This project consists of

  1. A series of python classes representing classes in the CG-SEPIO interpretation data model
  2. A script for dynamically generating these python classes
  3. Static components for handling serialization
  4. A script for converting VCI JSON files into CG-SEPIO JSON files using the classes above.
  5. Unit tests
  6. A folder of sample input files with an archive of historical real data file sets.
  7. A script for parsing and transforming a single multi-record input json file.

Setup Python Environment

VCI2cgsepio has a dependency on the clingen_interpretation library, which is used to serialize CG-SEPIO-style JSON files. The github repository can be found here. Follow the instructions on that page to install the library, or just install this and all other dependencies using pip install -r requirements.txt.

alternative option with virtualenv

Some may prefer to work in a python virtualenv like this:

virtualenv venv
. venv/bin/activate
pip install -r requirements.txt

(If you do this, you will need to activate the virtualenv in whichever shell you want to use these scripts)

Execute Script

Standard - Single One-Record Input File

To convert a VCI json file (input.json) into a DMWG JSON file (output.json) use the script VCI2cgsepio.py: python3 VCI2cgsepio.py input.json output.json -p <publish date in yyyy-mm-dd format>

Sample input and output files are found in the test_data directory.

Batch - Single Multi-Record Input File

When given a single json or zipped single json file which in turn contains multiple VCI json records, you can automate the unzipping, parsing and transformations of each record with a single bash script called parseVCIinput.sh found in the root directory.

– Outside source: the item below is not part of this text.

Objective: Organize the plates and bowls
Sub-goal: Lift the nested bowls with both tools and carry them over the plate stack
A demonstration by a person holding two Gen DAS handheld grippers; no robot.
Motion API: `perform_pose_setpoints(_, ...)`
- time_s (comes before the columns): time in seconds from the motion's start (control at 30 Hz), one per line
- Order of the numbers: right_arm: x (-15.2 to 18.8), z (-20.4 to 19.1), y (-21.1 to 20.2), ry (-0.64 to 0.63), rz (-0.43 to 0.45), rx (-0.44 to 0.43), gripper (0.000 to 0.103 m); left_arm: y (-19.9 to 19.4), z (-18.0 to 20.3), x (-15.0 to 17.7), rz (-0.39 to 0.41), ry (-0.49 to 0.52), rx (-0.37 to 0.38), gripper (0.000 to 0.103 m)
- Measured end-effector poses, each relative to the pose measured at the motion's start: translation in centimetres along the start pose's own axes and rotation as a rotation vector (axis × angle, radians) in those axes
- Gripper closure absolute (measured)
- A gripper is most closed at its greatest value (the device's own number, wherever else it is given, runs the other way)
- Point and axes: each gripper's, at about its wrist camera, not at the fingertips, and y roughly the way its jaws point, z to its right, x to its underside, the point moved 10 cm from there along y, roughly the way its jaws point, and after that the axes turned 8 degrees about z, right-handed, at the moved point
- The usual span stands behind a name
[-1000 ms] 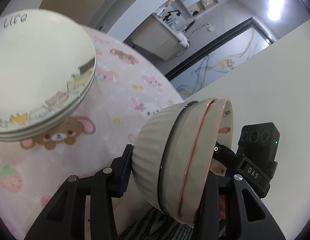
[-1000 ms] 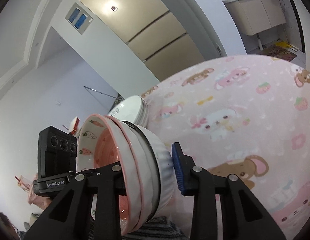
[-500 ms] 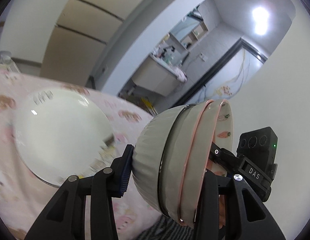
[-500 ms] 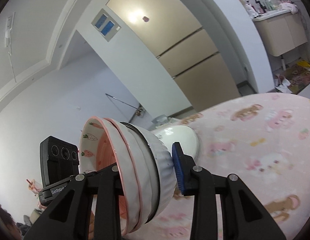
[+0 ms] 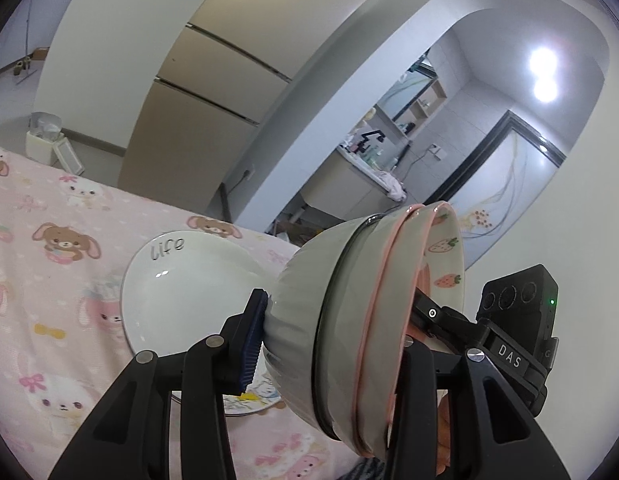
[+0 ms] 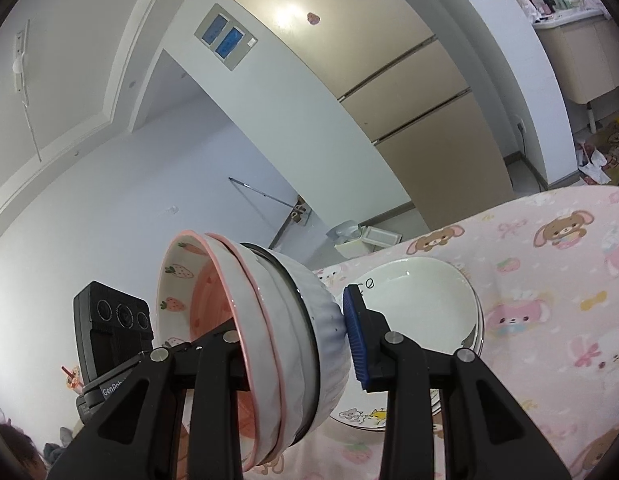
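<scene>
- Left gripper [image 5: 333, 344] pinches a stack of nested bowls [image 5: 349, 320] tipped on its side: one blue pad presses the ribbed white base, the other finger reaches into the mouth of the innermost bowl.
- Right gripper [image 6: 293, 344] clamps the same stack [image 6: 269, 320] from the opposite side, blue pad on the ribbed base, other finger inside the mouth.
- Both jaws stand partly apart, filled by the stack.
- Stack: a ribbed white bowl with a dark rim outermost, pink-rimmed bowls inside it; the innermost shows strawberry prints on its inner wall.
- Bowls are held in the air above the desk [image 5: 49, 280], mouths turned sideways.
- White plates [image 5: 181, 292] lie stacked on the desk just beyond the bowls; the top one carries the word "life" on its rim. The right view shows them [image 6: 429, 300] behind the pad.
- Desk wears a pink cloth [image 6: 549, 320] printed with bears and rabbits.
- Behind, a beige fridge [image 5: 213, 100] stands against the wall.
</scene>
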Motion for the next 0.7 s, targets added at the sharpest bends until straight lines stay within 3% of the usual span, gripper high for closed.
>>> perform_pose_setpoints(0.7,4.5,6.2,2.3,0.156,-0.059,0.045,0.072,4.4,-4.5,4.6,-0.114,-0.032,-0.106,0.059)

ABOUT gcsplit ! The parseVCIinput.sh script references a command called 'gcsplit'. this is the GNU coreutils version of 'csplit' installed on a MacOSx system. if you are running on a linux box that has GNU coreutils installed, you can change it to 'csplit' or create a symbolic link 'gcsplit' to refer to it. To install GNU coreutils on MacOSx run 'brew install coreutils' (this will provide gXXX GNU commands available) including gcsplit.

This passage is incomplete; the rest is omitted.